● Activity
Up to and including the line with "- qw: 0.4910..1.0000", reproduce the listing below exactly, beginning at its first line.

Exercise data START

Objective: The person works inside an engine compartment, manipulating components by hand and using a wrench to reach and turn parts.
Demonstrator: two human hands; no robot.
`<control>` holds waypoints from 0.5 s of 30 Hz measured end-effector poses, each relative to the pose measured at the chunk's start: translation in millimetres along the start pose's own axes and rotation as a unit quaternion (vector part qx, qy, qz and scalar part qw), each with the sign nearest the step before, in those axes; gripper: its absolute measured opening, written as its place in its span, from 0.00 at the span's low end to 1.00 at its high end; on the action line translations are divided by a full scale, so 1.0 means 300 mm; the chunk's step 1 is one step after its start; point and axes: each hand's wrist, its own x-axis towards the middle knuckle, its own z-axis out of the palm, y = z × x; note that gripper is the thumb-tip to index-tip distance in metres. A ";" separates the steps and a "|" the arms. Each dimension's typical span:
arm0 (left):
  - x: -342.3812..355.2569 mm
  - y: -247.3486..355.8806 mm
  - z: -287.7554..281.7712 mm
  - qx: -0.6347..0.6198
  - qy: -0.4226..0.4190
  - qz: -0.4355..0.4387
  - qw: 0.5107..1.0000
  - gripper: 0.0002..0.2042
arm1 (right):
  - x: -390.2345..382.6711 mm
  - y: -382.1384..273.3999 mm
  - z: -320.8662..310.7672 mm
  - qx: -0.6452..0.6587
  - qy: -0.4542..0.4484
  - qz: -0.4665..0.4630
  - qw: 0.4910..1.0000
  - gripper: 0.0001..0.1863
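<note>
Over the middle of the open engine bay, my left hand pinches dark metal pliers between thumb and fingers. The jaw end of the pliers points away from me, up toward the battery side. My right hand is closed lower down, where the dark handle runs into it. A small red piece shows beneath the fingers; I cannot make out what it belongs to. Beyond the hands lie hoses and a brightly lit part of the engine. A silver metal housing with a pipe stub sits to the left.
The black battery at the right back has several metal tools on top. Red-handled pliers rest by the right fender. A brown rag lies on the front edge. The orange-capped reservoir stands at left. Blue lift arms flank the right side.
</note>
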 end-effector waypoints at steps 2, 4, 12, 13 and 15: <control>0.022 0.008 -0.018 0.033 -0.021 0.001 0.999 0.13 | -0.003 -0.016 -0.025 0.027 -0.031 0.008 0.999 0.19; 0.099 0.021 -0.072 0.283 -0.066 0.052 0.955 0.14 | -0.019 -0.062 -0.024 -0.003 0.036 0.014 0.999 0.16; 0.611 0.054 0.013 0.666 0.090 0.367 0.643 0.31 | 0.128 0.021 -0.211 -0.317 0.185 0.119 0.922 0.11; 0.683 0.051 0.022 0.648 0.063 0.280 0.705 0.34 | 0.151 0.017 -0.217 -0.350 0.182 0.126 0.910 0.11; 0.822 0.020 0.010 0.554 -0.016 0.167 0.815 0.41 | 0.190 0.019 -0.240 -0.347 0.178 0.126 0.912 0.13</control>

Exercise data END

● Exercise solution
Objective: The person works inside an engine compartment, manipulating components by hand and using a wrench to reach and turn parts.
Demonstrator: two human hands; no robot.
`<control>` holds waypoints from 0.5 s of 30 Hz measured end-effector poses, each relative to the pose measured at the chunk's start: translation in millimetres along the start pose's own axes and rotation as a unit quaternion (vector part qx, qy, qz and scalar part qw), each with the sign nearest the step before, in those axes; gripper: its absolute measured opening, written as its place in its span, from 0.00 at the span's low end to 1.00 at its high end; on the action line translations are divided by a full scale, so 1.0 means 300 mm; the chunk's step 1 is one step after its start; point and axes: each hand's wrist, its own x-axis towards the middle knuckle, its own z-axis out of the palm, y = z × x; note that gripper is the thumb-tip to index-tip distance in metres. A ";" separates the steps and a "|" the arms. Each dimension's typical span:
arm0 (left):
  - x: -342.3812..355.2569 mm
  - y: -247.3486..355.8806 mm
  - z: -287.7554..281.7712 mm
  - qx: -0.6347..0.6198
  - qy: -0.4226..0.4190
  - qz: -0.4355..0.4387
  - qw: 0.5107..1.0000
  - gripper: 0.0002..0.2042
arm1 (right):
  - x: -390.2345..382.6711 mm
  - y: -382.1384..273.3999 mm
  - z: -320.8662..310.7672 mm
  - qx: -0.6452..0.6587
  - qy: -0.4542..0.4484
  - qz: -0.4665..0.4630
  - qw: 0.4910..1.0000

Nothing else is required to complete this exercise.